Dianemarie (DM) Collins conducts an interview with Delfaeyo and Ellis Marsalis from the stage of the Nightingale Concert Hall at the University of Nevada Reno.
From the Crescent City come the sweet sounds of classic and original compositions in this concert led by trombonist Delfeayo Marsalis, an NEA Jazz Master and member of “the first family of jazz.” The music is relaxed, thoughtful and provocative, honoring the Southern traditions that birthed America’s original music.
When the subject of jazz comes up these days, the name Marsalis is soon sure to follow. Brothers Branford, Wynton, Delfeayo, and Jason have all reached international fame. But before they found success, their father Ellis was shaping his own career as a jazz pianist and composer.
In addition, Ellis Marsalis has become one of the most renowned music educators in the U.S., imparting his extensive knowledge of jazz to students like pianist and vocalist Harry Connick, Jr., trumpeter Terence Blanchard, and of course, his four sons.
Listen to poet Kalamu ya Salaam talk about Ellis’ approach to the harmony
Ellis was born on November 14, 1934 in New Orleans’ “Gert Town” neighborhood, where his childhood friends and fellow musicians Roger Dickerson and Harold Battiste recall that music was everywhere. During the 1930s, New Orleans was very segregated, but jazz music often brought people of different social, cultural and even racial backgrounds together.
During the 1940s, New Orleans was the home of Dixieland jazz, but despite the music’s popularity among visitors to the city, Ellis didn’t play or listen to it at the time. He was instead drawn to the bebop innovations he heard in the music of Charlie Parker and Dexter Gordon. He set his sights on bebop and formed a small combo with drummer Ed Blackwell, clarinetist Alvin Batiste, and saxophonist Battiste.
With its modern, almost avant-garde style, the group found little work in New Orleans, but it did get the attention of legendary alto saxophonist Ornette Coleman. Originally from Texas and steeped in that state’s R&B style, Coleman found himself at odds with most of New Orleans’ jazz scene. He quickly left The Big Easy for California. Once he arrived, he asked Ellis and the rest of the group to follow.
“I never thought of myself as a teacher. I used to always look at myself as being a coach. Not devoid of instruction, but I was never that organized in my approach to what I was doing. I always tried to key off of wherever the student was and just figure out what I needed to present to them to move from point A to B.”
— Ellis Marsalis
After the group arrived in California, they quickly realized that it was not exactly the Promised Land they had hope to find. Even though their time out West was short-lived, they did manage to make their first recording in 1956 as The American Jazz Quintet. Ellis soon returned to New Orleans and continued playing modern bebop, despite the limited support from the city.

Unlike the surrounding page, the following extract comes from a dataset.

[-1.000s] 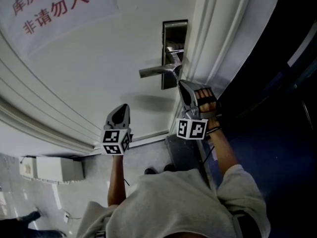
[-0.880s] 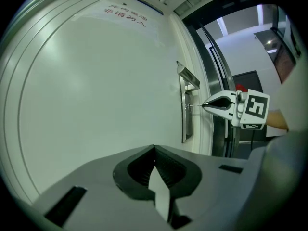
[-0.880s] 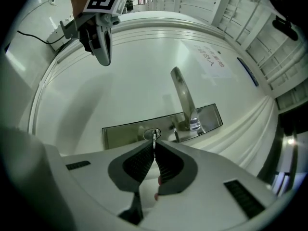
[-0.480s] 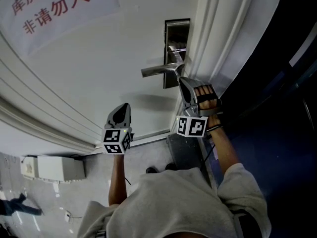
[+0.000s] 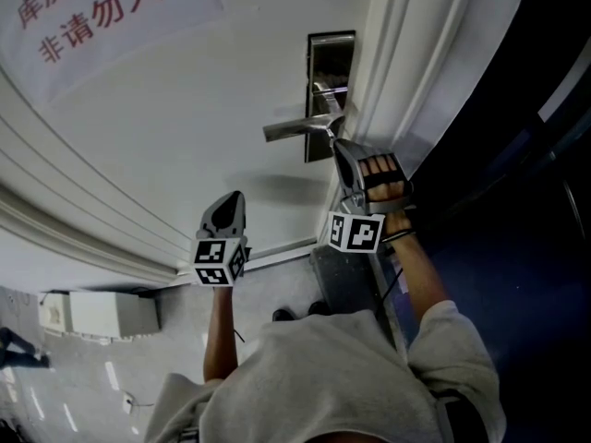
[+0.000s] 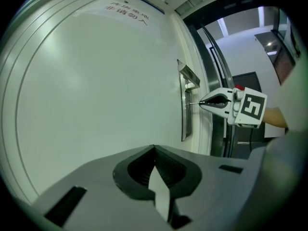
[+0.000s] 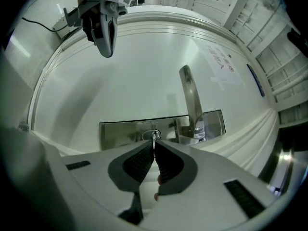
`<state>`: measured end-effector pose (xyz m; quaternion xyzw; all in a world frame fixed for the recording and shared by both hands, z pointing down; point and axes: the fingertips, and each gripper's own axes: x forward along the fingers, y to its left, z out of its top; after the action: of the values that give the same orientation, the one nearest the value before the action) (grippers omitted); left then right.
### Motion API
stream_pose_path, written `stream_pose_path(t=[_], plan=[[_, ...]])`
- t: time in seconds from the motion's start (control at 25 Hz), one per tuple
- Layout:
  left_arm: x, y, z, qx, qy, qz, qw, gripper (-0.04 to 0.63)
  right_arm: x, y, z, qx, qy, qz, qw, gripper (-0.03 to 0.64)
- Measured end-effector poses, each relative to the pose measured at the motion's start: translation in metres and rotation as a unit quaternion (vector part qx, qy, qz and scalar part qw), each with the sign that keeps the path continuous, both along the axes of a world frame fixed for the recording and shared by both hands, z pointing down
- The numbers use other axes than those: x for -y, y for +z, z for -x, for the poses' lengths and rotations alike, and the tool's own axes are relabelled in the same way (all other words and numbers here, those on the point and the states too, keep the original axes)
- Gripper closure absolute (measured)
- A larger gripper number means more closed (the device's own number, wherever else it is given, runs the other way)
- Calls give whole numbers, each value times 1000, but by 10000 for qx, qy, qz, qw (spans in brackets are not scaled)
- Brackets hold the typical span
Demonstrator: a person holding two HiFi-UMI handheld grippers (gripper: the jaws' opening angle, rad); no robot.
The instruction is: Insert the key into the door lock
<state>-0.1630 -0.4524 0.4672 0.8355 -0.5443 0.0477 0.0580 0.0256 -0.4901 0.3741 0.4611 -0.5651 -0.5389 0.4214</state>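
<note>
thin silver key [image 7: 154, 141] pinched in right gripper [image 7: 154, 148] jaws, tip at round door lock [image 7: 147, 135], left gripper [image 6: 154, 150] jaws pressed together

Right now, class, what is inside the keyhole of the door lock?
The key, pinched in the right gripper, reaches into the keyhole. How far its blade goes is hidden inside.

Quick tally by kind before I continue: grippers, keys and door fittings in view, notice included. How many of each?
grippers: 2, the left gripper and the right gripper
key: 1, pinched in the right gripper's fingers at the keyhole
door handle: 1
lock plate: 1
paper notice: 1
total: 6
</note>
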Motion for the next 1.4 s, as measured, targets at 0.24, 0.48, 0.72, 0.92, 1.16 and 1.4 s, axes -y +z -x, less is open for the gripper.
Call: stream_pose_path(t=[0.24, 0.48, 0.72, 0.92, 1.16, 1.4], plan=[[-1, 2, -1, -27, 12, 9, 10000, 578, 5, 0, 5, -126, 8, 12, 9999, 588], [-3, 5, 9, -34, -95, 47, 9999, 578, 19, -1, 10, -123, -32, 12, 9999, 588], [-2, 6, 20, -37, -187, 56, 9998, 578, 24, -2, 13, -27, -116, -18, 9999, 588], [-3, 4, 16, -21, -159, 50, 9999, 578, 25, -2, 14, 26, -174, -32, 9998, 588], [-9, 2, 15, -3, -180, 37, 9998, 578, 23, 4, 15, 79, -290, 190, 9994, 578], [-15, 0, 16, 14, -213, 17, 9998, 578, 21, 16, 16, 19, -299, 512, 9982, 454]])
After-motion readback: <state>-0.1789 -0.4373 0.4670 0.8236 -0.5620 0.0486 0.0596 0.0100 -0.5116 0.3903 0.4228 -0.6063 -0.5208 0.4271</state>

Things brightened up in 1963, when famed cornetist Nat Adderley and his brother, alto saxophonist and bandleader Cannonball came to New Orleans. The brothers recorded with Ellis and several other New Orleans musicians on Nat’s album In the Bag. The album dubbed Ellis, drummer James Black, and tenor saxophonist Nat Perrilliat as the “Down Home New Stars.”
While Ellis hustled to make ends meet in the late ’50s and into the 1960s, he and his wife Delores had four children. Ellis briefly opened and ran a jazz club, The Music Haven, in his father’s hotel, Marsalis Mansion. But to put food on the table, Ellis played Dixieland music with trumpeter Al Hirt.
In the 1970s Ellis began studying music education at New Orleans’ Loyola University. In 1974, his future began to take shape as the New Orleans Center for Creative Arts named him director of its newly formed jazz studies program.
Many leading jazz artists today — alto saxophonist Donald Harrison, trumpeter Nicholas Payton, pianist Harry Connick, Jr. — studied at the CCA with Ellis. It should come to no surprise that his sons Wynton Jason, Delfeayo, and Branford also attended the Center. After 12 years at the CCA, Ellis accepted a position heading the jazz department at the University of New Orleans.